Voilà comment la réflexion au niveau du top management a commencé. Par le constat de ce qui ne va pas. Dans un marché fortement concurrentiel, le statut quo montre que les dépôts sont chèrement rémunérés et les charges contribuent au rétrécissement de la marge nette des banques. Ainsi, la stratégie de la banque s'était élaborée sur la base de deux probabilités. Une équation à double facette. Primo, augmenter les taux d'intérêt des crédits et maintenir les charges à leur niveau actuel, cette probabilité n'étant pratiquement pas à l'ordre du jour. Secondo, maintenir la marge brute d'exploitation (intérêt sur les crédits ajouté aux commissions encaissées sur les opérations) au même niveau et réduire au maximum les charges.
L'image
de la banque
Autre facteur concluant sur lequel les banques s'appuient pour achalander la clientèle de chez la concurrence : l'image de la banque, la disponibilité des guichets automatiques, la qualité de service, des locaux, d'accueil… Mais stratégiquement, il faut élaborer une feuille de route qui redressera d'abord la marge nette. Ainsi, Attijariwafa bank vient d'échafauder un plan qui s'étaye sur 3 volets. Le premier, c'est d'aller recruter de nouveaux clients, même chez la concurrence. Un client sera prêt à changer de banque si on lui sert sur un plateau d'or un taux d'intérêt plus intéressant ou un taux de rémunération sur ses dépôts beaucoup plus important. Le deuxième, c'est de réduire peu ou prou le coût de l'argent. Autrement dit, la banque devra baisser, autant que possible, le taux de rémunération des dépôts à terme (argent bloqué). Un taux de 0,5% en moins fera bien la différence. Sur ce dernier point, le moindre faux pas peut avoir des conséquences fâcheuses. Il faut faire très attention pour fidéliser le client en lui offrant d'autres avantages. Un autre point sur lequel il faut s'attarder au passage, c'est l'augmentation des dépôts à terme, à s'en référer aux dernières statistiques publiées sur le secteur au terme du 1er trimestre 2009.

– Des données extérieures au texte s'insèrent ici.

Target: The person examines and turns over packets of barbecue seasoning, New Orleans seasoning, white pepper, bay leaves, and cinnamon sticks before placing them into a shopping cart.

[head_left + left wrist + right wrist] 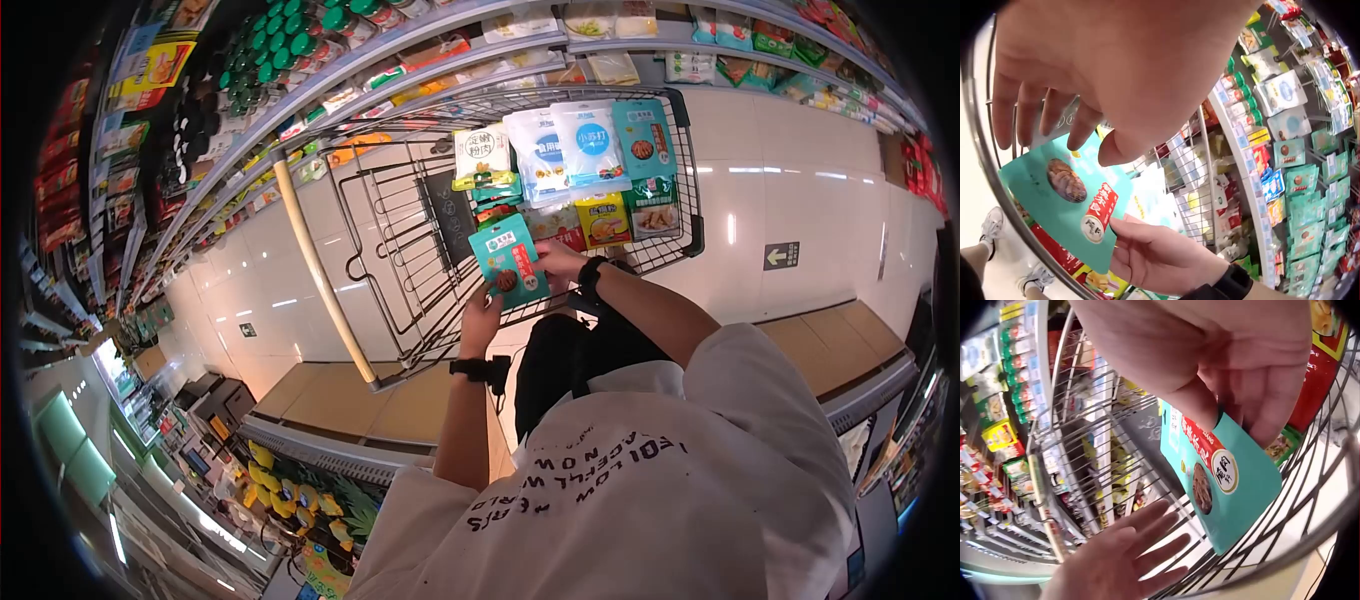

Si les dépôts à vue ont baissé de 1,5% par rapport à fin 2008, les dépôts courants ont chuté de 9,5% et les dépôts à terme ont sensiblement augmenté. Cette hausse est due, entre autres raisons, au fait que certains promoteurs immobiliers qui n'ont pas de visibilité, ont déplacé leur argent d'un dépôt à vue (non rémunéré) à un dépôt à terme (rémunéré). Ils ont bloqué leur argent, pour être précis, sans se hasarder à d'autres projets qui se vendent lentement ou dont les ventes stagnent. Le troisième point stratégique du «market maker», c'est le choix délibéré et imposé de réduire autant que possible les charges de la banque. Si les salaires ne peuvent être touchés, la réflexion s'est portée sur la diminution des frais de gestion : électricité, consommation du papier, frais des communications téléphoniques par l'installation des nouvelles technologies… Sur ce dernier point s'établira la stratégie des grandes banques dans le futur. C'est la nouvelle bataille en interne qui permettra la bataille de positionnement et des bénéfices.